For us within the EU, JPC seems like a better deal than Burning Shed. https://www.jpc.de/jpcng/poprock/detail/-/art/jethro-tull-thick-as-a-brick/hnum/10982176
So, is it fair to say this is the 2012 book version with the corrected DVD? When the set was first released, buyers had to write afterwards and ask for a corrected DVD to be sent. After that when sealed copies came on the secondary market, buyers had to hope they were Charlie, opening and finding the Golden Ticket or a DVD with the underline. To be sure you got a corrected DVD copy, buyers had to pay a premium and hope their used copy was graded correctly. This set takes all that drama out of that, at what, $25 bucks a pop in the US? For a new, sealed, corrected 2012 book set? There is great worth in that for me. Now we can project... I wish it was, i.e. I wish it had the 2015 CD in place; I wish it had extra discs of outtakes and live tracks. But for what it is, after all the drama in searching for this set in years past that preceded this release, I think this is worth it.

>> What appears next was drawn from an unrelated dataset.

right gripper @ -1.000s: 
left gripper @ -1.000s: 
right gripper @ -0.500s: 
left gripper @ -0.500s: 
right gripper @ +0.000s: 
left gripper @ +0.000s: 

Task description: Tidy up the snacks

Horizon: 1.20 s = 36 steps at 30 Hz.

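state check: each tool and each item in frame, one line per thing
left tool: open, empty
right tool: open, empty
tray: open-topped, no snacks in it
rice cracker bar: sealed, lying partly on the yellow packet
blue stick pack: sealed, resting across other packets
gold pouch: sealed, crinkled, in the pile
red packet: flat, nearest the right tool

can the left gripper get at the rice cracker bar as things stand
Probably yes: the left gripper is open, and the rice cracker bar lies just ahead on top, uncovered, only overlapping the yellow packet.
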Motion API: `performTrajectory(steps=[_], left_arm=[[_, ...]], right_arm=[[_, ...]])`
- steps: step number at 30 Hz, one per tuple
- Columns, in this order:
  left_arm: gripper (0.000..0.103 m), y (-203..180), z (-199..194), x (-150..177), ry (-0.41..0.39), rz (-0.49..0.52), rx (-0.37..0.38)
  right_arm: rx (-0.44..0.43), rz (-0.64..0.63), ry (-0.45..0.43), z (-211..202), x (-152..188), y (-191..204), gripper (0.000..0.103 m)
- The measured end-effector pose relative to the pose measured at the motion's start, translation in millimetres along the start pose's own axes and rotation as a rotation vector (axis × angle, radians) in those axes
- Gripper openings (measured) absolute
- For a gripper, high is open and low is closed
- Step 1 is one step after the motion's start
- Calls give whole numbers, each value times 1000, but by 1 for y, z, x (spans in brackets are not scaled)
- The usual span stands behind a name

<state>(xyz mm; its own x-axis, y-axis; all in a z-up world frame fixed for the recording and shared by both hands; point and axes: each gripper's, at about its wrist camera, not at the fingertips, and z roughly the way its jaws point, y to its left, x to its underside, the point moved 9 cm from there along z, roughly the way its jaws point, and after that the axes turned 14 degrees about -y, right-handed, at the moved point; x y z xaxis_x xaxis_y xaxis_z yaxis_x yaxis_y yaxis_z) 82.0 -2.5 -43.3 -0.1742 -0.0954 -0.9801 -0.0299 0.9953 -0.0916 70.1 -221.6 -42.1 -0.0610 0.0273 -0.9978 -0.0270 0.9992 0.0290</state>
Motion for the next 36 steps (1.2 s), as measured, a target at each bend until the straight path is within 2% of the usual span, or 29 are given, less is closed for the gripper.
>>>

Mew absolutely mastered the 5.1 mix originally. On the corrected 2012 DVD, the 5.1 mix was tweaked a bit and was presented without Mew's mastering.
No, it's not fair to say that because we don't know what masterings of the stereo remix and 5.1 will be on the DVD (or the CD). The crux of the issue seems to be that the 5.1 mix was determined to contain errors so that was "fixed" for the replacement DVD...but many of us felt that the mastering of the stereo mix was very unpleasant even if it didn't contain errors per se, and the powers that be presumably felt that it was adequate because the replacement DVD had the same mastering it. I'm not sure anyone here wants a duplicate of the replacement DVD. A third version of the DVD, with no Mew-mastered content whatsoever, would be better.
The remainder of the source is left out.